Dossier The Manxman d’Alfred Hitchcock

Entretien avec Patrick McGilligan et Charles Barr, spécialistes de la vie et de l’œuvre d’Alfred Hitchcock 

Charles Barr est professeur émérite à l’université d’East Anglia. Spécialiste de l’œuvre anglaise d’Alfred Hitchcock, il est l’auteur d’ouvrages de référence : English Hitchcock (1999), Vertigo (2012), et le précieux Hitchcock : Lost and Found, co-écrit avec Alain Kerzoncuf (2015). Patrick McGilligan est écrivain et historien du cinéma. Il a écrit les biographies de Fritz Lang, Clint Eastwood, Jack Nicholson et bien d’autres. Alfred Hitchcock : une vie d’ombres et de lumière (2003, 2011 pour la traduction française) est la biographie indispensable du maître.

PROPOS RECUEILLIS PAR TIFENN BRISSET

Patrick McGilligan, pouvez-vous nous parler de la partie de votre biographie d’Hitchcock qui concerne la production de The Manxman ?

Patrick McGilligan : Je me suis rendu en Angleterre pour organiser quelques interviews, faire un peu de recherche au British Film Institute et recruter un chercheur pour m’aider après mon départ, Mary Troach, qui s’est avérée inestimable. Les interviews ont été utiles, notamment celles avec des gens qui avaient connu Hitchcock aux débuts de sa carrière. Je n’ai pu trouver aucun document dans les archives d’Hitchcock ou ailleurs concernant The Manxman. Il parle du film de façon sporadique dans les interviews. Il faut garder à l’esprit que j’écrivais un livre sur une longue vie et une carrière de plus de 53 films, en comptant ceux qu’il a produits et les émissions de télévision. J’ai donc dû faire des choix dans ma recherche. Il est probable que tout ce qui concerne The Manxman vient de coupures de presse et de sources déjà publiées. Au bout du compte, il se trouve réduit à une page sur les plus de 800 de la biographie. Cela ne reflète pas forcément mon enthousiasme pour ce film, son importance, mais seulement mon choix concernant sa place dans le livre en termes d’équilibre. Dans cette période de ma recherche et de l’écriture du livre on ne s’intéressait pas autant aux ressources internet. Si je devais travailler sur le film aujourd’hui, j’irais certainement sur la côte et sur l’île à la recherche de traces du souvenir du tournage, peut-être dans les histoires locales, les bibliothèques ou les journaux.

Quelle a été votre méthode pour documenter la période anglaise ?

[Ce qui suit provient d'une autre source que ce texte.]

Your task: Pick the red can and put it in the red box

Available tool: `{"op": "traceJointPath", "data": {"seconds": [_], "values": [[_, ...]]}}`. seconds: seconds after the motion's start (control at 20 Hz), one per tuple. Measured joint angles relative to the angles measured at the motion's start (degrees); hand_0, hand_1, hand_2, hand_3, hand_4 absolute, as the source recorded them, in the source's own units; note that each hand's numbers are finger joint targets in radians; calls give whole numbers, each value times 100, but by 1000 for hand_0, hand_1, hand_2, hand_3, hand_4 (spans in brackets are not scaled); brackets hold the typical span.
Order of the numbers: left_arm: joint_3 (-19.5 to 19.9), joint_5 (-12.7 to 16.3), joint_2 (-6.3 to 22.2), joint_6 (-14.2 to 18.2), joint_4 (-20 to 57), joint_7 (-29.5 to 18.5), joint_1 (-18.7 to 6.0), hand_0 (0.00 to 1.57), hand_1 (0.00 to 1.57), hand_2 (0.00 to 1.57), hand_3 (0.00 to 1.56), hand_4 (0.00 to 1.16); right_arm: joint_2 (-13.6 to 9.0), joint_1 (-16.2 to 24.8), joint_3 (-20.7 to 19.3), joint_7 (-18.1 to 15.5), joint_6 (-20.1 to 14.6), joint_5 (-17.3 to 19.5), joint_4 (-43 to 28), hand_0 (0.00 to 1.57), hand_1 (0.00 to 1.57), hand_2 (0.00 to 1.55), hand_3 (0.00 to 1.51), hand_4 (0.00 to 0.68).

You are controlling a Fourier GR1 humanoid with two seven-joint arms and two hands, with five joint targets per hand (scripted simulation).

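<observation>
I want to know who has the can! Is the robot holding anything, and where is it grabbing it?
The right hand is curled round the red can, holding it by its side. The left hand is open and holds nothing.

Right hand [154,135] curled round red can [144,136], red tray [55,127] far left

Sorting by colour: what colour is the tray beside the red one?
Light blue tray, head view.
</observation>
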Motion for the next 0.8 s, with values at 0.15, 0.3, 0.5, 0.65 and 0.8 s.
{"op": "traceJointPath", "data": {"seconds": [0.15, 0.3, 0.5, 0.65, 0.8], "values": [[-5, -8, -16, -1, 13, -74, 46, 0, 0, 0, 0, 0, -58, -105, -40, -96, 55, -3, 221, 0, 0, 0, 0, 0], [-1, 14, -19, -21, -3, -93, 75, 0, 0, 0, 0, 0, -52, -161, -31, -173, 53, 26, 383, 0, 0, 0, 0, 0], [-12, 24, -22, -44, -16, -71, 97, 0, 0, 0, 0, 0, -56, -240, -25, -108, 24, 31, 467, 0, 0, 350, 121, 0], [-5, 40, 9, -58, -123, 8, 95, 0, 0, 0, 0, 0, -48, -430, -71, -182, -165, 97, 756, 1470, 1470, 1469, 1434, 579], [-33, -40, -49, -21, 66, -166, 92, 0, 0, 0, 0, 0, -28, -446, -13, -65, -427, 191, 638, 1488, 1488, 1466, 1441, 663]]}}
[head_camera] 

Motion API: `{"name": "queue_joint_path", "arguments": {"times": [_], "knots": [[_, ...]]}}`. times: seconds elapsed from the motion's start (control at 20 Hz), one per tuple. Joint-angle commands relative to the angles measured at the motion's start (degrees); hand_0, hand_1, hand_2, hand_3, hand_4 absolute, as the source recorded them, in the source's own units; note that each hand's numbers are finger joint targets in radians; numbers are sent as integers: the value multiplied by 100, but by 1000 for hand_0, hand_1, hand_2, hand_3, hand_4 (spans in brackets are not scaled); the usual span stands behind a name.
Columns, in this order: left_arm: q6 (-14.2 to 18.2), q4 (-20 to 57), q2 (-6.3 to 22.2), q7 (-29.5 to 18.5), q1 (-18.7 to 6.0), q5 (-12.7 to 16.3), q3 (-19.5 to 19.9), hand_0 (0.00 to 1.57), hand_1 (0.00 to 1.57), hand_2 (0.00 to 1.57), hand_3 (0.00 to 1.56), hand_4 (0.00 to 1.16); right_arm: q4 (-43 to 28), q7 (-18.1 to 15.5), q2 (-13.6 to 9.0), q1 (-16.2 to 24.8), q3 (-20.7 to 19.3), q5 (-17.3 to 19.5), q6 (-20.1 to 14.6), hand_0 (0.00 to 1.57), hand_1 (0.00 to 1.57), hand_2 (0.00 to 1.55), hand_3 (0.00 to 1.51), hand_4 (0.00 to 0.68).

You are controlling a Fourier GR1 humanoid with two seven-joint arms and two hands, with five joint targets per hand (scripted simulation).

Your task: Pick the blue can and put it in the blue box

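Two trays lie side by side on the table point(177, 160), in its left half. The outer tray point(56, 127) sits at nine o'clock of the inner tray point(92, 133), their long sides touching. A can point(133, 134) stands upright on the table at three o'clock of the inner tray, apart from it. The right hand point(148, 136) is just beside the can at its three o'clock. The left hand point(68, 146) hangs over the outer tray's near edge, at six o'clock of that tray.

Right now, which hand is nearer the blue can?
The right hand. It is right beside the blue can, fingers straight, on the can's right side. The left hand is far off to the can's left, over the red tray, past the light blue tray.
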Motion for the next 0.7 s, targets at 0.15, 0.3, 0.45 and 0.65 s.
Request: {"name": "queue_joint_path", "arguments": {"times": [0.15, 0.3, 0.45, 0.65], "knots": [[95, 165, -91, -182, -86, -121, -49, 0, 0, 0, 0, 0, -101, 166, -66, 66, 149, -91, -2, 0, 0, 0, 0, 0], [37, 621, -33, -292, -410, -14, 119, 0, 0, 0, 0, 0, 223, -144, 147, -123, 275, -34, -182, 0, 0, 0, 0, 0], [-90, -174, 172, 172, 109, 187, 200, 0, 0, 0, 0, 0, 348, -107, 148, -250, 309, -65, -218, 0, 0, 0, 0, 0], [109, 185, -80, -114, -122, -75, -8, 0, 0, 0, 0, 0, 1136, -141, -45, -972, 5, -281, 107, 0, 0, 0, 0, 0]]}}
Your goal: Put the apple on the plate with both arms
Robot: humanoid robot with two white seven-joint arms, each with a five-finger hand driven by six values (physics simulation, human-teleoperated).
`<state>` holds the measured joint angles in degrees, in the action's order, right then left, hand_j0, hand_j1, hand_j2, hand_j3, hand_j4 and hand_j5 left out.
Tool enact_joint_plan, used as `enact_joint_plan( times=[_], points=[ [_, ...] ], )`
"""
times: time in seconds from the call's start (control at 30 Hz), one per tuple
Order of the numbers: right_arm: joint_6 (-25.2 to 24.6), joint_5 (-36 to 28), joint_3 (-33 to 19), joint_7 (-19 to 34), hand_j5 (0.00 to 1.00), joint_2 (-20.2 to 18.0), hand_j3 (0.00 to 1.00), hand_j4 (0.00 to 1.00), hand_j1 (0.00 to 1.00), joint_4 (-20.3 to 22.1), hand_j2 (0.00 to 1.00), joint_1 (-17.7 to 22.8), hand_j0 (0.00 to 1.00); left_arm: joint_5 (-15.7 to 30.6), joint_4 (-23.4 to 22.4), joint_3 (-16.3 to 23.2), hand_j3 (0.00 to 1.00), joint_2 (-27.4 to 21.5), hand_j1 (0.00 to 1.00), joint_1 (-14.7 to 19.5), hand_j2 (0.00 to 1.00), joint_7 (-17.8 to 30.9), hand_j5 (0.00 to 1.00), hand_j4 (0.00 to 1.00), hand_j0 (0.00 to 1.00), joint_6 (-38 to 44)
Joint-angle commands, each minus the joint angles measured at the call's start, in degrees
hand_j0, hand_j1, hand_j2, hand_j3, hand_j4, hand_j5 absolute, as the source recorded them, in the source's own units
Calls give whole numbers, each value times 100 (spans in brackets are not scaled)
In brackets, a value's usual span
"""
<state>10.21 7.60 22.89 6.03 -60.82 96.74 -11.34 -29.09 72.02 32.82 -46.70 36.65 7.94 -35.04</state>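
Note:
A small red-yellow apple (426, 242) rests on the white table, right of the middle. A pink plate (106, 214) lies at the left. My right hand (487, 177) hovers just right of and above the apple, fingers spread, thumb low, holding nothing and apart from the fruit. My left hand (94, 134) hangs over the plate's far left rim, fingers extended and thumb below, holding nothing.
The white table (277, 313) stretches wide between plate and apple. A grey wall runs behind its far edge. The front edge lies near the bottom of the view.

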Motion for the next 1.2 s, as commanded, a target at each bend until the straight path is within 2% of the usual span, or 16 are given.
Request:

P. McG. : Comme je travaille de façon chronologique, j’ai commencé par visiter Londres, les domiciles de collaborateurs, là où Hitchcock a vécu. Tout a disparu excepté quelques signes souvenirs ici ou là. J’ai visité son école, qui fait mention du jeune homme dans son journal et dans certains documents. J’ai même retrouvé une écolière de son temps, de la période de l’avant-guerre 14-18. Ce sont les paragraphes du livre qui m’ont coûté le plus d’efforts parce qu’il a fallu un temps fou pour retrouver ces gens dont les noms anglais étaient aussi fréquents que Jones, Smith, etc. Il s’est avéré que la personne que nous avions retrouvée, Mary Troach et moi, avait aussi publié son autobiographie à titre privé, avec des souvenirs de ses années d’école. Mary était extraordinaire. Je lui indiquais des pistes et elle les suivait aussi longtemps qu’il le fallait. C’est elle, par exemple, qui a trouvé la compagnie qui a succédé à Henley – ainsi que toutes les histoires originales racontées par Hitchcock avant sa période cinématographique. C’est elle aussi qui a découvert un album de photos rassemblées dans les années 1930 grâce à un proche. Il y a eu beaucoup de temps consacré à ces recherches… Nous avons donné les photos, celles que nous n’avons pas utilisées pour le livre, à sa fille, Pat Hitchcock. Mary m’a aidé pour la plupart de mes livres, même un peu pour celui sur Woody Allen, sur le versant londonien de ma recherche. Elle garde la main sur Hitchcock, car elle a notamment participé au travail de détective sur la récente biographie américaine de Joan Harrison – productrice et scénariste – qui a débuté comme lieutenant chef d’Hitchcock.1

Quand j’ai commencé à écrire le livre, il y avait encore quelques anciens dont la carrière couvrait la période du muet. J’ai pu les interroger ainsi qu’un témoin qui avait réalisé une inestimable histoire orale du cinéma des années 1920 et 1930, dont une partie n’avait pas encore été publiée. J’ai aussi pu lire les documents commerciaux qui ont été très utiles. Il restait du matériau non publié dans les archives d’Hitchcock et dans d’autres documents à Londres, qui avaient parfois un rapport avec la période du muet. Par exemple, la collection Sidney Bernstein a constitué une belle découverte et une ressource importante dans la mesure où les deux hommes avaient été longtemps amis avant de travailler ensemble.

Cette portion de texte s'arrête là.